CHORUS: The fiercest anger of all, the most incurable
is that which rages in the place of dearest love.

[ΚΥΚΛΩΨ: Δεινή τις ὀργὴ καὶ δυσίατος πέλει,
ὅταν φίλοι φίλοισι συμβάλωσ᾽ ἔριν.]

Euripides (485?-406? BC) Greek tragic dramatist
Medea [Μήδεια], l. 520ff (431 BC) [tr. Vellacott (1963)]
    (Source)

Of the estrangement Jason and Medea. Some translations say this line is given by the chorus leader, not the chorus as a whole.

(Source (Greek)). Other translations:

How sharp their wrath, how hard to be appeas'd
When friends with friends begin the cruel strife.
[tr. Wodhull (1782)]

When friends with friends at variance kindle strife,
Fierce is their anger and immedicable.
[tr.
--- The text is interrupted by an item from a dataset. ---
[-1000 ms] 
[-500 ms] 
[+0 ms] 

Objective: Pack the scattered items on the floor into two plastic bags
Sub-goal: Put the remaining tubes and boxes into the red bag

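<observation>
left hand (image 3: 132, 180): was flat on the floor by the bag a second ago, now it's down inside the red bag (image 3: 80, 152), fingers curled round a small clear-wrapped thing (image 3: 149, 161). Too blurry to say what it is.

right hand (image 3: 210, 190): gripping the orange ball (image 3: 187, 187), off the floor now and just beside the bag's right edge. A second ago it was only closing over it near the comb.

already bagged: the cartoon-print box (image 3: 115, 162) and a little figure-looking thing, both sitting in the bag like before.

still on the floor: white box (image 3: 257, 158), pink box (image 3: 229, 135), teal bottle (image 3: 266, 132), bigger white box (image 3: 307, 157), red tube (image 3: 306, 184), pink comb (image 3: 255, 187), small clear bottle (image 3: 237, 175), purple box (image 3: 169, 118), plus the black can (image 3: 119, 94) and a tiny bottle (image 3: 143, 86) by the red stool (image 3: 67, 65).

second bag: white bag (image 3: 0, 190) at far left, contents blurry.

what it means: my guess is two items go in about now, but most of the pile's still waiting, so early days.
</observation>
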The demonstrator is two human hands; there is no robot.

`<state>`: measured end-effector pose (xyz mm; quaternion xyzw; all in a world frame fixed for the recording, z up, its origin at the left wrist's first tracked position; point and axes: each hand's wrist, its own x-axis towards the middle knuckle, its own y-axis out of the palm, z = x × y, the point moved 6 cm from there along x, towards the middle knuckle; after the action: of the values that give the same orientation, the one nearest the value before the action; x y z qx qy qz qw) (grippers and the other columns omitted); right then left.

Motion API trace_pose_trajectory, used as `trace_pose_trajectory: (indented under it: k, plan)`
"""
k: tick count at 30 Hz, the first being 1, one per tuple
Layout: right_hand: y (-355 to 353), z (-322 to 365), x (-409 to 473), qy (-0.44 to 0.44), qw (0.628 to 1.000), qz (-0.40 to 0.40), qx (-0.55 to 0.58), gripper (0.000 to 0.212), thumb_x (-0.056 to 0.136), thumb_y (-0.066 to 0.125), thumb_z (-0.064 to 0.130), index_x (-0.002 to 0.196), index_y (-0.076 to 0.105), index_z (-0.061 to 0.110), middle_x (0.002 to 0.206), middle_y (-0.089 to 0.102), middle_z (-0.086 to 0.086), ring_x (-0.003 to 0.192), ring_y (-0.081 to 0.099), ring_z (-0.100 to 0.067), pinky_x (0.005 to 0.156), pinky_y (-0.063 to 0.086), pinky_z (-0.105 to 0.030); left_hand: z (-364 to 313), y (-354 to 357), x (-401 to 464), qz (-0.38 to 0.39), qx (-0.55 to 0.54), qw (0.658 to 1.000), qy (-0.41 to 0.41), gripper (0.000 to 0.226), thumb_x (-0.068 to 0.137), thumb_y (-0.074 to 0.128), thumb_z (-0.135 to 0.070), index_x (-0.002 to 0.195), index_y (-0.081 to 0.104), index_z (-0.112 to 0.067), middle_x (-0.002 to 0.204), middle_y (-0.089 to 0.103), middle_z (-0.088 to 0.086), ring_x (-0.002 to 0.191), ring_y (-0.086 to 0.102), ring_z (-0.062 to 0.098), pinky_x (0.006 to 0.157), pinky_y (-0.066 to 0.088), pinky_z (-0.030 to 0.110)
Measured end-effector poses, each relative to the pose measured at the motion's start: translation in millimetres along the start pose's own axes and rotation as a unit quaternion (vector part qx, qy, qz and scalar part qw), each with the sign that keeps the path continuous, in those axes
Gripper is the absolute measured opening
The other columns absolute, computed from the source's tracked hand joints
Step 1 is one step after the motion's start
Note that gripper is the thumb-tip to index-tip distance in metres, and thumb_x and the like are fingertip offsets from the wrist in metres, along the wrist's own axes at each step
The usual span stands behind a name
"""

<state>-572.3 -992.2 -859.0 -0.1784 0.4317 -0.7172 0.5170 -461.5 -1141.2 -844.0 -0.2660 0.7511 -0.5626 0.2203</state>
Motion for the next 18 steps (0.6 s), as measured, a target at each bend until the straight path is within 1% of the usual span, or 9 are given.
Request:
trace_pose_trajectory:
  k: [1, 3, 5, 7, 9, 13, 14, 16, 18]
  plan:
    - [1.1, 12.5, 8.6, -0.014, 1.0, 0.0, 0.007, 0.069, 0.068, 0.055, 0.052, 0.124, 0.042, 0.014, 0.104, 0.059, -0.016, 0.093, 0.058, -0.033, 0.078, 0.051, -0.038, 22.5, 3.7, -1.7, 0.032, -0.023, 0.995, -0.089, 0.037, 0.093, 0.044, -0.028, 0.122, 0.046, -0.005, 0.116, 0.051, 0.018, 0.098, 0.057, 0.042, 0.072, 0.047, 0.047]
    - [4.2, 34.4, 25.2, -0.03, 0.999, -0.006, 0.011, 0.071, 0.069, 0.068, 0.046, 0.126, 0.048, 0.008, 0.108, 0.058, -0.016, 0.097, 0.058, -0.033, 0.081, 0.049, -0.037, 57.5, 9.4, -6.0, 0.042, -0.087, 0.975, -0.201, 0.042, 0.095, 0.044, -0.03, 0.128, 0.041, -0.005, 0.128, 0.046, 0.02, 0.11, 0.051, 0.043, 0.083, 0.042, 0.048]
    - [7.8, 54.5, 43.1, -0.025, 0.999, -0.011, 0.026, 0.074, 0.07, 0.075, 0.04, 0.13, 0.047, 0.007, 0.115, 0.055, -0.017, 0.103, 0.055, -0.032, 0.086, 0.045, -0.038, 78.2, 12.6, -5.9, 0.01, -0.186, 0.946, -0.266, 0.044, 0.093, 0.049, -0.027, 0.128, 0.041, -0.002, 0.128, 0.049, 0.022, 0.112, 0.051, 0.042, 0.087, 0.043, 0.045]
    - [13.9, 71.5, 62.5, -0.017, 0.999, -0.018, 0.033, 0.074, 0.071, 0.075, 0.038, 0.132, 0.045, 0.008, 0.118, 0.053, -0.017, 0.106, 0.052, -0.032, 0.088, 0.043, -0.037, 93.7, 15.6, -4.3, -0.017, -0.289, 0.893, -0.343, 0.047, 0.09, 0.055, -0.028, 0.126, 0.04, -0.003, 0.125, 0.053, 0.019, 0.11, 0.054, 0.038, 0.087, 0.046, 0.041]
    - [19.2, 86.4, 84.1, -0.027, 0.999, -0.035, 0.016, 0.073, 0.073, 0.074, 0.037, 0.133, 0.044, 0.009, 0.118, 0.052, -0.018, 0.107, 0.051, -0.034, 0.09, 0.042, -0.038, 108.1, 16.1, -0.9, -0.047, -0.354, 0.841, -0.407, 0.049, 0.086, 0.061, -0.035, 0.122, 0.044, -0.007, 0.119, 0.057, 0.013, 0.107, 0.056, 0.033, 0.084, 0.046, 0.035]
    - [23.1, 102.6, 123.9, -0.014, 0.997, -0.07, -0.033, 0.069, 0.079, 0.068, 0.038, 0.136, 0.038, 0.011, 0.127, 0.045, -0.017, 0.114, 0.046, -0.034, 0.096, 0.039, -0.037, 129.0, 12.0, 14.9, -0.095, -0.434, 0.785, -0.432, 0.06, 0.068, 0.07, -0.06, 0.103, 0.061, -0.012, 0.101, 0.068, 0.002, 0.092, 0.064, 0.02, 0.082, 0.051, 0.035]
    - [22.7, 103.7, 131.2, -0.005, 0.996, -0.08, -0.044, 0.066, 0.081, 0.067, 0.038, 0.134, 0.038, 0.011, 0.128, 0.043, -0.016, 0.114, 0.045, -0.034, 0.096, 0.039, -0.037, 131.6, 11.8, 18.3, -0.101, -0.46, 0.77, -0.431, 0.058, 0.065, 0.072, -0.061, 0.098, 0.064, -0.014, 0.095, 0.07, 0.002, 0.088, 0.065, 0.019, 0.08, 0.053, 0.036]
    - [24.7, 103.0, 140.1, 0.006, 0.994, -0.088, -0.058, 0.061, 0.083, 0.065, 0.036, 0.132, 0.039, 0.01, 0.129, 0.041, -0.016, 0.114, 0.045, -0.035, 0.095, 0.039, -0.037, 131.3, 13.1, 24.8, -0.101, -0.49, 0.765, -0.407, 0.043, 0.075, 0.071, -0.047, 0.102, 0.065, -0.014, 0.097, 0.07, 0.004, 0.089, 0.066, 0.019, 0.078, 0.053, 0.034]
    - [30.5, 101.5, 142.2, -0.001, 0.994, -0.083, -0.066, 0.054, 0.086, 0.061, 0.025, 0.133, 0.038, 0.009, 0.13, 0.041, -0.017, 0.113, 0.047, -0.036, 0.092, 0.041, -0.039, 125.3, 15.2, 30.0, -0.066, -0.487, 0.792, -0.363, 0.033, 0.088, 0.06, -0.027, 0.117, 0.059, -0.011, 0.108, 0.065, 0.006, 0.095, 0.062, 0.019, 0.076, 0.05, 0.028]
Potter (1814)]

Terrible is that anger, and to assuage
Most difficult, when friends with friends join battle.
[tr. Webster (1868)]

There is a something terrible and past all cure, when quarrels arise 'twixt those who are near and dear.
[tr. Coleridge (1891)]

Dreadful is that anger and irremediable, when friends with friends kindle strife.
[tr. Buckley (1892)]

Awful is wrath, and past all balm of healing,
When they that once loved clash in feud of hate.
[tr. Way (Loeb) (1894)]

Dire and beyond all healing is the hate
When hearts that loved are turned to enmity.
[tr. Murray (1906)]

It is a strange form of anger, difficult to cure, when two friends turn upon each other in hatred.
[tr. Warner (1944)]

A terrible thing is temper and knows no cure
When dear ones wrangle and fall to fighting each other.
[tr. Podlecki (1989)]

Terrible and hard to heal is the wrath that comes when kin join in conflict with kin.
[tr. Kovacs (Loeb) (1994)]

Terrible is the anger and almost beyond cure, when strife severs those whom love once joined.
[tr. Davie (1996)]

Friend against friend! An anger most implacable!
[tr. Theodoridis (2004)]

Anger is frightening and hard to remedy
when loved ones join in strife with loved ones.
[tr. Luschnig (2007)]

When members of a family fight like this,
rage pushes them beyond all compromise.
[tr. Johnston (2008)]

It is a deinē anger and past all cure, whenever philoi fall to strife [eris] with philoi.